The rest of the week's economic calendar includes an advance report of first quarter GDP, and initial jobless claims for the week ended Apr. 24 on Thursday. Friday brings the Chicago PMI release for April.
Treasuries finished slightly higher in price Monday, with the 10-year note yield at about 4.44%. Yields attracted buyers throughout the session, but a tight range ensued, says Informa. Bonds paid little attention to the larger than expected 8.9% surge in March new home sales, notes MarketScope.
In foreign exchange, the dollar slipped somewhat from its gains last week. The euro was at $1.18, the pound sterling was at $1.78, and the dollar was trading at 108.67 yen.
European stock markets finished mixed on Monday. London's Financial Times-Stock Exchange 100 index added 1.2 points, or 0.03%, to 4,571.2, as the U.K. CBI quarterly survey showed that business confidence rose to 18 from 13 in January, the largest quarterly gain since April 1995. The business confidence index fell a bit, but was in line with expectations, reports MarketScope.

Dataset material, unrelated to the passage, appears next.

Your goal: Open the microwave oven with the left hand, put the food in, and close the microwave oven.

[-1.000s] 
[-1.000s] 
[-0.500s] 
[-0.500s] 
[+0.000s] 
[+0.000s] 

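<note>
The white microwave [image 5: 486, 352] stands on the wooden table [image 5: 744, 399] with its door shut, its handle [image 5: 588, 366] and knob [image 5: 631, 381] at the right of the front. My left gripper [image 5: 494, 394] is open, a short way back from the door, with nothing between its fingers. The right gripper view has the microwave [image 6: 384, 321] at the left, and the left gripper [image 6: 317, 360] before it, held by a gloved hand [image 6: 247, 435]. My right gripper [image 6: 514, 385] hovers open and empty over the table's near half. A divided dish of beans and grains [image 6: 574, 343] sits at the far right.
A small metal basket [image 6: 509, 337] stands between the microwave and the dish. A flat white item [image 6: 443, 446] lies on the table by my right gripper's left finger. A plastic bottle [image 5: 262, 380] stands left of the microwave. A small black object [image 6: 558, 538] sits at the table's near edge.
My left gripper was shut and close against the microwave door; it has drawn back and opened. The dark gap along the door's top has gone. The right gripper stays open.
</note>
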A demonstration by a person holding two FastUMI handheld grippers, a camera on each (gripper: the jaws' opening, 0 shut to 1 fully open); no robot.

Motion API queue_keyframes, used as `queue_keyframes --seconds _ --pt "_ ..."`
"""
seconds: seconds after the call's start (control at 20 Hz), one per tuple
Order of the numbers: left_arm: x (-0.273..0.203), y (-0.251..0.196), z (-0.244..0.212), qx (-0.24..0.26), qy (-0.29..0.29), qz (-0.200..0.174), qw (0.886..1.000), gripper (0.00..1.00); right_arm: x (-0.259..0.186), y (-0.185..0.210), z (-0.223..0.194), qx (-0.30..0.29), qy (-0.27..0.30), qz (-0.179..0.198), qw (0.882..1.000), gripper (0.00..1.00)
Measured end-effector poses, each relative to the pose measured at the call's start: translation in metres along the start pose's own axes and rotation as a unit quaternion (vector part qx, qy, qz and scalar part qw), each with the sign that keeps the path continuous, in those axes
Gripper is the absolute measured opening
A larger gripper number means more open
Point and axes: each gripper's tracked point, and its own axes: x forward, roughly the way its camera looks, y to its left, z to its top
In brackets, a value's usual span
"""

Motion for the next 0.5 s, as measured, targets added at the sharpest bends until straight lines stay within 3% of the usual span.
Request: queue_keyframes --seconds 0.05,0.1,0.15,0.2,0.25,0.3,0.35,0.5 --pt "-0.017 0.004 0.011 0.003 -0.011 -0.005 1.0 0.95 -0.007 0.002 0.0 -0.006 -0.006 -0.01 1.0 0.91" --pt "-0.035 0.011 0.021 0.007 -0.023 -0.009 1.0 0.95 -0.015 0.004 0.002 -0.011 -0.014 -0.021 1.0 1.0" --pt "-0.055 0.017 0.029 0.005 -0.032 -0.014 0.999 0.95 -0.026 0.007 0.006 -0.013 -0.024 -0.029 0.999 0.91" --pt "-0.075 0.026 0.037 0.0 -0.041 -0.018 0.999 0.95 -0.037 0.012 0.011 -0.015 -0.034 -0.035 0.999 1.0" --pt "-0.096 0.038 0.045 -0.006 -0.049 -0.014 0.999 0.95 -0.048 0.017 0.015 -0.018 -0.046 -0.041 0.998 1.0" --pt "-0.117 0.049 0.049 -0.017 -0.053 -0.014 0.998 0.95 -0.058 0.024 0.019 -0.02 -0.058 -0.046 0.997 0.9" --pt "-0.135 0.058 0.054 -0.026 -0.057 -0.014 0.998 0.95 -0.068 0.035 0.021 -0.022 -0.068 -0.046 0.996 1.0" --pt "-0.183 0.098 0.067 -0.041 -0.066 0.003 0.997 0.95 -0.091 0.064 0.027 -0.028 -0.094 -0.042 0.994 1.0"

In Paris, the CAC 40 index finished down 25.88 points, or 0.68% at 3,785.55, amid controversy over the Aventis and Sanofi merger, which reportedly agreed to the merge following pressure from Jacques Chirac's government.
Germany's DAX index finished off its daily highs, up 22.21 points, or 0.54%, to 4,125.83, following a report that the IFO business confidence index surprisingly rose in April, the first increase in three months.
Asian markets began the week mixed. In Japan, the Nikkei 225 index added 43.23 points, or 0.36%, to close at 12,163.89, led by gains in exporters such Fujitsu, Japan's top computer maker, amid optimism over earnings prospects. Fujitsu added 3.08% after it raised its profit forecast for the past year to March.
In Hong Kong, the Hang Seng index shed more than its Friday gains on SARS fears. The index finished down 251.26 points, or 2.03%, to close at 12,132.68.